In the interview, Aleksandr Lukashenko recalled his meeting with the then Russian President Boris Yeltsin after he won the presidential election in Belarus in 1994.

"The first presidential election after the collapse of the Soviet Union was held in the mid-1990s. I won accidentally. Back then Russia and Yeltsin supported Vyacheslav Kebich [Chairman of the Belarusian Council of Ministers from 1990 to 1994]. He was the main alternative candidate (to our nationalists Stanislav Shushkevich and their ilk, not me). Zenon Pozniak, Stanislav Shushkevich were one team, and Vyacheslav Kebich was in the other team. Boris Yeltsin, of course, supported him. These two forces lost the election, which I won with more than 80% in the second round after the rigged first round (I won it too, I know this now)," Aleksandr Lukashenko recalled the election campaign.

"So I came to Moscow. I met Boris who was standing there, and it was hard to know what he was thinking. But I saw this wariness. We walked into the door simultaneously and he gave me this look. We paused. But I reacted quickly and said: "Boris Nikolayevich, if you think that I came to a foreign land and a foreign Moscow, then you are mistaken. This is my Moscow too," the president continued.
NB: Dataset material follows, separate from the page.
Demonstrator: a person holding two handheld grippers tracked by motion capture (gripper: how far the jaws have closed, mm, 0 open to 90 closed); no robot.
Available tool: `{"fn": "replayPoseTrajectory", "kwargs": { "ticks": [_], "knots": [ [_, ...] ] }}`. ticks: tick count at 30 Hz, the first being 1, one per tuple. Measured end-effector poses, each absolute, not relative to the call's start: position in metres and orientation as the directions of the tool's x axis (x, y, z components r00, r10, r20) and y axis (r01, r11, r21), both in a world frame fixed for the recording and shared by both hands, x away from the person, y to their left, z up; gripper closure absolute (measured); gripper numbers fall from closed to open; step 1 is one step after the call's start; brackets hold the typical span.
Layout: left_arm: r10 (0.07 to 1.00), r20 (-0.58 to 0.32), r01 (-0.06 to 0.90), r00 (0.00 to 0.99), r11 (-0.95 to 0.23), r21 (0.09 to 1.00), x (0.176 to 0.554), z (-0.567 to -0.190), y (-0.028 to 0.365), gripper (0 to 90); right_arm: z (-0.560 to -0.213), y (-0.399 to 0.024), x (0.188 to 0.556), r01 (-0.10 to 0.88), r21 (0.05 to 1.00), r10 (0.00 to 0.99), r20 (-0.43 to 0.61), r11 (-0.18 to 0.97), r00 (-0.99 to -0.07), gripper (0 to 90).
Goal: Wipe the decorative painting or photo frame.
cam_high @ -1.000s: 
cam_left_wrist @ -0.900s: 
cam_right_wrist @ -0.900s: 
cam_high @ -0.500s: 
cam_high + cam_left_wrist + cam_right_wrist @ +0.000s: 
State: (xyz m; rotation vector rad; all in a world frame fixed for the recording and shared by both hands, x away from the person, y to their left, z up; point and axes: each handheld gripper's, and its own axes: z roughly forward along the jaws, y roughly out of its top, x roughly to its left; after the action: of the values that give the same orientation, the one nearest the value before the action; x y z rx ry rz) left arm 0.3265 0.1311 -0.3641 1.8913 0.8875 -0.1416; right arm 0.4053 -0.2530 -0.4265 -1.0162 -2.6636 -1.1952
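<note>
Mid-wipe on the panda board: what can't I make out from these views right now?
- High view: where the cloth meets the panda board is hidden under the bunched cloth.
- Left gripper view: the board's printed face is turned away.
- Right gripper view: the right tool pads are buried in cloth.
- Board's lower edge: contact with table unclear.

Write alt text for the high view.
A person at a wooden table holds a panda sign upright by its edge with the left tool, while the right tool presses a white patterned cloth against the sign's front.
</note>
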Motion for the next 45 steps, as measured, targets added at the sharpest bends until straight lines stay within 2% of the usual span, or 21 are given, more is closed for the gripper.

In turn, Vladimir Soloviev noted that for Boris Yeltsin the Belarusian head of state was a person who won against all odds in 1994. "You were practically the only one in the post-Soviet space who spoke against the Belovezh Accords. Hence the wariness. Because you were a counterpoint, a voice against the policy that Yeltsin and his team of young reformers chose," he said. “You have shown that Belarus was not run by oligarchs.You opted it out.”